Culture

Why the Emmys hate ‘Mad Men’

The producers are tired of seeing awards for shows that mainstream viewers don’t watch

Why the Emmys hate ‘Mad Men’ The people who run the Emmy Awards have learned an important lesson: if you’re going to do something for crass commercial reasons, don’t admit it. The U.S. Academy of Television Arts and Sciences announced recently that when the annual TV-industry awards are presented on Sept. 20, several major prizes would be pre-taped; only clips of the acceptance speeches would be shown on the live broadcast. In itself, this strategy might have produced only some angry grumbles. But Emmy producer Don Mischer made the mistake of telling the Television Critics’ Association why these moments were pulled from the main show: they honour “shows that mainstream viewers did not know and were not interested in.” There were so many angry responses, and so much bad publicity, that the Academy had to reverse itself and agree to show all the awards on the live broadcast as usual.
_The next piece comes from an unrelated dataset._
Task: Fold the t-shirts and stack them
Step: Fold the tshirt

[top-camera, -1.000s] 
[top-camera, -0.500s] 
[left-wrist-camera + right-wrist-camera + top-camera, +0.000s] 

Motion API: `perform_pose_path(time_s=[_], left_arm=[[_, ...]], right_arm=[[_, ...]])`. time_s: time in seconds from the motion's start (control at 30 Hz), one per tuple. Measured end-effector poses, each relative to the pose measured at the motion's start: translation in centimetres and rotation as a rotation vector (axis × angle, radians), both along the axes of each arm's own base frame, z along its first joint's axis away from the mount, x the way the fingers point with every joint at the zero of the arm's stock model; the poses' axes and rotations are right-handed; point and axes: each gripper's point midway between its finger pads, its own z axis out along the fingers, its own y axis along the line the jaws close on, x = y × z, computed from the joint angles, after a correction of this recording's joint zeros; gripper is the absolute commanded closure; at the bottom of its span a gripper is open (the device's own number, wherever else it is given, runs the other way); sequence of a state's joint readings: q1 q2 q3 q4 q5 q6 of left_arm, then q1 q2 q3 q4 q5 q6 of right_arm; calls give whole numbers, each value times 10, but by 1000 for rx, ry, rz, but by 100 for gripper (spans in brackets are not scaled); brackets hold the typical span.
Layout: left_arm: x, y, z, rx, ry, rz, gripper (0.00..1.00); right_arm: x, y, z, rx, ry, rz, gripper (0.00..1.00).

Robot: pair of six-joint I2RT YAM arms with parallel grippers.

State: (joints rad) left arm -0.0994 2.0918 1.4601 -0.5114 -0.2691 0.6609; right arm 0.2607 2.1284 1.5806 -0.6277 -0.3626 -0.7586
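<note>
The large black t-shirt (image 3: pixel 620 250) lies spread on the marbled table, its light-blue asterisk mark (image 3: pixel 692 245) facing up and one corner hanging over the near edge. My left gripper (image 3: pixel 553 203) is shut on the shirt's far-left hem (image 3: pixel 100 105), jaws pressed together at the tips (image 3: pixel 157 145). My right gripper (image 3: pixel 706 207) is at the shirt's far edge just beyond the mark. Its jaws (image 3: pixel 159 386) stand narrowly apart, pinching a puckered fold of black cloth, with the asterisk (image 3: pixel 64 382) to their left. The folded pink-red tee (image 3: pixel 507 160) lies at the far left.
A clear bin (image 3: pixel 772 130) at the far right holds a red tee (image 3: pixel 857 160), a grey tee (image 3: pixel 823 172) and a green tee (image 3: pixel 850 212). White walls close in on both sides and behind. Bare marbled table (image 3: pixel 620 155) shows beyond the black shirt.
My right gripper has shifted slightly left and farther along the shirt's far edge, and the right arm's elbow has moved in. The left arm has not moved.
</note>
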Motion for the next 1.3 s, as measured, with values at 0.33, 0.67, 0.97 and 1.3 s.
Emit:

But at least the people who run the Academy have made their preferences known: since industry professionals vote to nominate unpopular shows, the Emmys will try ignore them and focus on something else.

The awards that would have been removed from prime time were all dominated by little-watched cable shows that Mischer called “niche shows.” The prizes for TV movies and miniseries are dominated by HBO productions, like last year’s big winner John Adams, so these awards have been “time-shifted.” The broadcast also planned to cut the award for best writing in a drama, a category dominated by AMC’s Mad Men, but keep the full presentation of the prize for comedy writing, presumably because the likely winner is NBC’s 30 Rock. The time that would normally be used for the writers of Mad Men or the producers of Generation Kill would have been used for clips of popular but non-nominated network shows like American Idol. Like the Oscars, which expanded the Best Picture category to 10 films in hopes of getting some actual hits nominated, the Emmys are desperate to get some mainstream entertainment into the mix.

What Mischer and Academy president John Shaffner may not have anticipated is that they would offend everyone in Hollywood, including those whose shows are not affected by the time-shifting. Writers saw the decision on drama writing as a snub against, as writer Ken Levine put it (at kenlevine.blogspot.com), “the only winners who can really put three sentences together.” Many showrunners signed a petition protesting the removal of these awards, while the directors’ and writers’ unions warned that they might retaliate by refusing to allow TV clips to be used on the show for free. Even Angela Bromstad, the new head of NBC, took the writers’ side (“this is a writers’ medium,” she told critics), thereby potentially encouraging disgruntled writers to take their ideas to her struggling network. A decision that was supposed to make the Emmys more popular has made them unpopular across the board.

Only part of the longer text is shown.